How does MDocAgent work ?
Context retrieval
- The first step in the process is to retrieve the context of the question. The framework uses ColBert and ColPali to retrieve top-k text and image contexts that are relevant to the question.
General Agent pass
- After context retrieval, a general agent starts the process of answering the question. The general agent recieves the question, Text context and Image context to kick off the process.
- The core task of the general agent is generate a preliminary answer based on the question and the context.
- Mathematically, you can think of A_g = f(Q, T, I) as the general agent’s answer.
Critical Agent pass
- This agent is responsible for identifying the critical information in the question and the context.

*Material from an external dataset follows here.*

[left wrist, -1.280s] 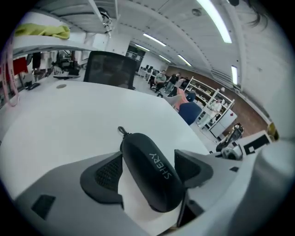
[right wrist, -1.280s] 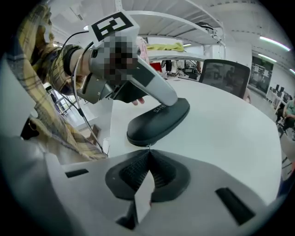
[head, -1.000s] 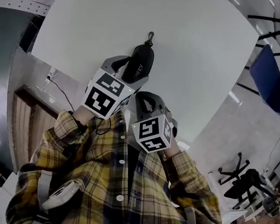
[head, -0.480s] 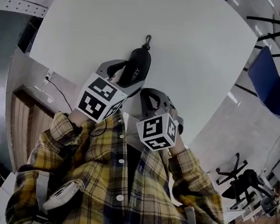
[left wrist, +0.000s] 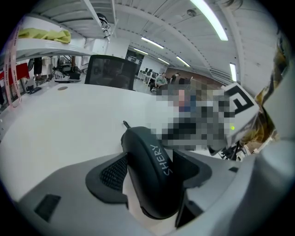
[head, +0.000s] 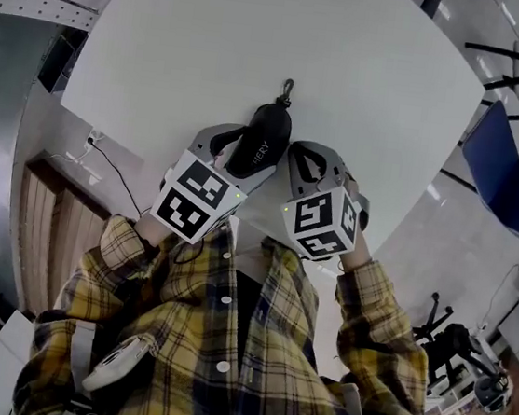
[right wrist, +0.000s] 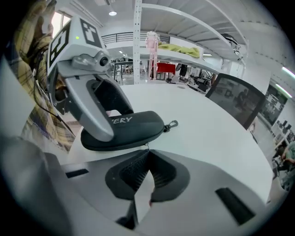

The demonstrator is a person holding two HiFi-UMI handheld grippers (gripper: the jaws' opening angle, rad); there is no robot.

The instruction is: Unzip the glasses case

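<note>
A black zipped glasses case [head: 266, 137] lies near the front edge of the white table [head: 196, 34], with a metal clip [head: 286, 88] at its far end. My left gripper [head: 246, 151] is shut on the case's near half; in the left gripper view the case [left wrist: 154, 175] fills the gap between the pads. My right gripper [head: 293, 151] is against the case's right side. In the right gripper view its jaws are closed to a point [right wrist: 147, 150] on the small zipper pull [right wrist: 146, 145] at the seam of the case [right wrist: 129, 129].
The table's front edge runs just under both grippers, by the person's plaid shirt [head: 222, 357]. A blue chair [head: 515, 186] stands to the right of the table. A black chair [right wrist: 235, 103] sits across the table.
The case and the left gripper have shifted a little farther onto the table. The right gripper has moved up from behind to the case's right side and closed at the zipper seam.
</note>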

- This agent recieves the preliminary answer from the general agent and the context to identify the critical information both from text and image context provided.
- Mathematically, you can think of A_c_I = f(A_g, T, I) and A_c_T = f(A_g, T, I) as the critical agent’s output. where A_c_I and A_c_T are the critical information from the image and text context respectively.
Text based Agent pass
- This agent is responsible for generating the answer based on the critical information from the text context.
- The Text agent is asked to specifically dive deeper into the critical information from the text context and generate a more detailed answer.
- Mathematically, you can think of A_t = f(A_c_T, T, Q) as the text based agent’s answer.
Image based Agent pass
- This agent is responsible for generating the answer based on the critical information from the image context.
- The Image agent is asked to specifically dive deeper into the critical information from the image context and generate a more detailed answer.
- Mathematically, you can think of A_i = f(A_c_I, I, Q) as the image based agent’s answer.
Summarization Agent pass
- This agent is responsible for summarizing the answers from the text and image based agents.
- The Summarization agent is asked to combine the answers from the general agent, text and image based agents and generate a final answer.
- Mathematically, you can think of A_s = f(Q ,A_g, A_t, A_i) as the summarization agent’s answer.
What are the key takeaways from the paper ?
The key takeaway from the paper is that when solving DocumentQnA, the traditional approach is to use single modal solutions that make users decide between either answering question based on text or image.
To address this problem, one can use a generic agent to narrow down the context scope for image and text based information. Allow specialized agents to further narrow down the critical information from the context that is passed to Domain specific agents for text and image based answers and eventually a summarization agent to combine the answers from the domain specific agents.